この画面では、以下の情報を確認することができます。※製品によっては確認できない項目もあります。
・ プリントに必要なフィラメントの量
・ 塗りつぶし具合
など
この段階で、イメージと違った場合は、①の「プリント条件を決める」の項目に戻り、再設定を行います。
③ 3Dプリンター言語に変換する
たとえば、パソコンで使うエクセルやワードを紙に印刷する場合は、「プリンタードライバー」というソフトウェアが必要ですよね。
もし、プリンタードライバーがないまま印刷の指示をかけても、プリンターはうんともすんとも言いません。なぜならプリンターが理解できる言語になっていないからです。
3Dプリンターも同様で、スライサーソフトがこの役割を担っています。この言語は「Gコード」と呼ばれており、それに従って3Dプリンターは動作します。
スライサーソフトが自動的にGコードに変換してくれるので、オペレーターが理解する必要はありません。
スライサーソフトを使いこなすコツ
① 仕上がりをイメージする
プリントが成功するか失敗するかは「条件を設定したときに決まっている」と言っても過言ではありません。たとえば正円をプリントするつもりが、楕円になってしまったということがあります。
つまり、重力を加味して、頭の中でどれだけ正しい仕上がりをイメージできるかがポイントになります。
そのため、たくさん経験を積むことがとても大切になります。FDM方式の3Dプリンターであれば、材料費は安いので、抵抗なく失敗できるかと思います。
② 機能を把握する
基本的な機能は、どのスライサーソフトも同じです。ところが細かい機能はソフトによって違いがあります。このような機能を把握しているかどうかで、仕上がりに大きく影響します。

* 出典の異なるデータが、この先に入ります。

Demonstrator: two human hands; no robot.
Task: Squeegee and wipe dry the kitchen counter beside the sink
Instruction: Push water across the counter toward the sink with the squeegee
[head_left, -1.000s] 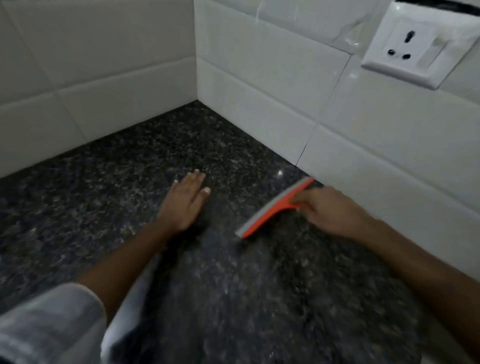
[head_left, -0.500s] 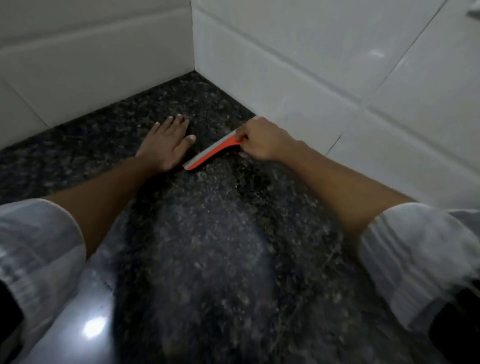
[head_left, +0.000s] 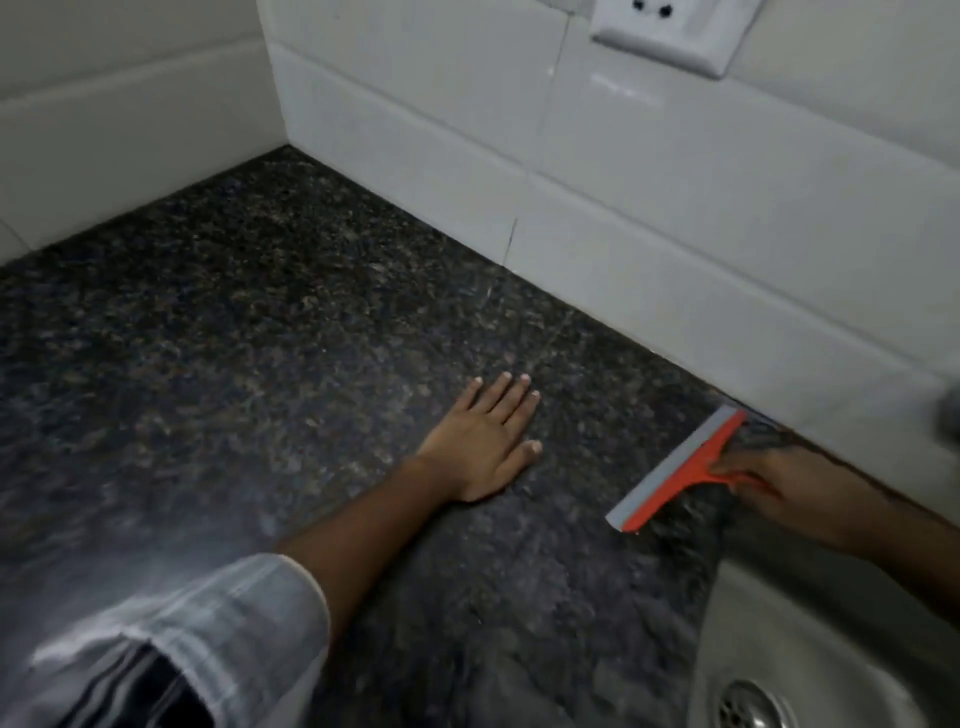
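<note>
The dark speckled granite counter fills most of the view, running into a tiled corner at the back. My left hand lies flat on it, palm down, fingers spread and pointing away from me. My right hand grips the orange handle of a small squeegee with a grey rubber blade. The blade rests on the counter at an angle, its far end close to the wall tiles, just beside the sink.
A steel sink with its drain sits at the bottom right. White wall tiles bound the counter at the back and right. A white wall socket is mounted above the tiles.
My right hand has pulled the squeegee back from the corner along the wall toward the sink. My left hand stays flat on the counter. The view has swung right, showing the sink.
</note>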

一例をあげると、中空が存在するモデルに「サポート」という柱を建てることがあります。サポートは自動で設定してくれますが、面積の小さいモデルは、うまくサポートが建たないケースがあります。その場合は「手動でサポートを建てる機能を知っているかどうか」がカギになります。
スライサーソフトによる機能の違い
たとえば、以下のような機能を搭載しているものもあります。
・ モデルを好きなところでカット(分割)することができる。
・ STLファイルが壊れている場合、簡易的な修復ができる。